### Directions
Using the material below, copy every line where "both" appears.

### Data shown
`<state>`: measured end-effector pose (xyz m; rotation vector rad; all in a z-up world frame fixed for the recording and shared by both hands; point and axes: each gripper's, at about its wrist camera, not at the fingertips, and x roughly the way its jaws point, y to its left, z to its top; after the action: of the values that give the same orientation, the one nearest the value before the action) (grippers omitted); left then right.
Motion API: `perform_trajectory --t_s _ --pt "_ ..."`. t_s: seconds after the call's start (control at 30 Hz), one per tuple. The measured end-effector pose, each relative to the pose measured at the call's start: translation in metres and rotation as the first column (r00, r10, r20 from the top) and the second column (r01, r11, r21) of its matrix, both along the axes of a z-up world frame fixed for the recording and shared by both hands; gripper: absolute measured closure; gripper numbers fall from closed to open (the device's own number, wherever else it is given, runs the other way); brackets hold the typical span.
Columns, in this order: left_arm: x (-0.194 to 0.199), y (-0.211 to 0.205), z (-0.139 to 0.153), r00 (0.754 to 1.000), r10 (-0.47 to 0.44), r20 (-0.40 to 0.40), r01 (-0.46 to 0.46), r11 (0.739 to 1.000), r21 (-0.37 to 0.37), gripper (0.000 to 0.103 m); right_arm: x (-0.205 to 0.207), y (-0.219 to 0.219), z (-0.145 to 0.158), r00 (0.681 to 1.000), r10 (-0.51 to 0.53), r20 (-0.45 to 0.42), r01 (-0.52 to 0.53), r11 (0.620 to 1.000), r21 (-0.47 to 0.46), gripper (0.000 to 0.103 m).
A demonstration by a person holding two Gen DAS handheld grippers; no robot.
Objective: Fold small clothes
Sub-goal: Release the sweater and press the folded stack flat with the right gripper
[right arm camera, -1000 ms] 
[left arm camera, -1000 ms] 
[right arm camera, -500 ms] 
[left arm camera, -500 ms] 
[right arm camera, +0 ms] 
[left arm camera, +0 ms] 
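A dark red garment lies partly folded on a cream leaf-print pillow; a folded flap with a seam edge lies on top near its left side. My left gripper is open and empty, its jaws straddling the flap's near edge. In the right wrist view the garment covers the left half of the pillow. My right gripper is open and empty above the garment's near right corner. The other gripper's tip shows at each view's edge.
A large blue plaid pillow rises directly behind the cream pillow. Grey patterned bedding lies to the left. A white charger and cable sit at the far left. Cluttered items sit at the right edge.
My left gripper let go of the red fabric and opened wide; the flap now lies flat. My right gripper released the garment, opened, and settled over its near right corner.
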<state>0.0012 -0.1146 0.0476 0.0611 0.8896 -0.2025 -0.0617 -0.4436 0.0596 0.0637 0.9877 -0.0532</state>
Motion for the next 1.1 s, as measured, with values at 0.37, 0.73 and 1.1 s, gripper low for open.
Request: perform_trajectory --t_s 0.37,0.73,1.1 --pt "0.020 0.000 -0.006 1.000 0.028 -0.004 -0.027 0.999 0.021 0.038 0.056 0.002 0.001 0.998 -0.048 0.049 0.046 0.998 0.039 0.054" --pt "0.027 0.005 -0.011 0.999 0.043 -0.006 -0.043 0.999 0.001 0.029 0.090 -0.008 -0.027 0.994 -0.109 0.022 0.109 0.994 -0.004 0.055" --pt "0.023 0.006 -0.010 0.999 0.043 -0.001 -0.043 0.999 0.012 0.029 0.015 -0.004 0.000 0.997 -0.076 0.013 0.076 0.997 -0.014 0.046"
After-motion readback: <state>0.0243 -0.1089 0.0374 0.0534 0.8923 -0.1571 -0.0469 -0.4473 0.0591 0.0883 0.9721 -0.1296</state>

### Answer to this exercise
`<state>`: measured end-effector pose (xyz m; rotation vector rad; all in a z-up world frame fixed for the recording and shared by both hands; point and axes: each gripper's, at about its wrist camera, not at the fingertips, and x roughly the way its jaws point, y to its left, z to its top; after the action: of the values that give the same orientation, the one nearest the value before the action) (grippers omitted); left then right.
Motion API: `perform_trajectory --t_s _ --pt "_ ..."`. t_s: seconds after the call's start (control at 30 Hz), one per tuple. The measured end-effector pose, each relative to the pose measured at the call's start: translation in metres and rotation as the first column (r00, r10, r20 from the top) and the second column (r01, r11, r21) of its matrix, both along the axes of a z-up world frame fixed for the recording and shared by both hands; gripper: absolute measured closure; gripper numbers fall from closed to open (the device's own number, wherever else it is given, runs the other way); brackets hold the typical span.

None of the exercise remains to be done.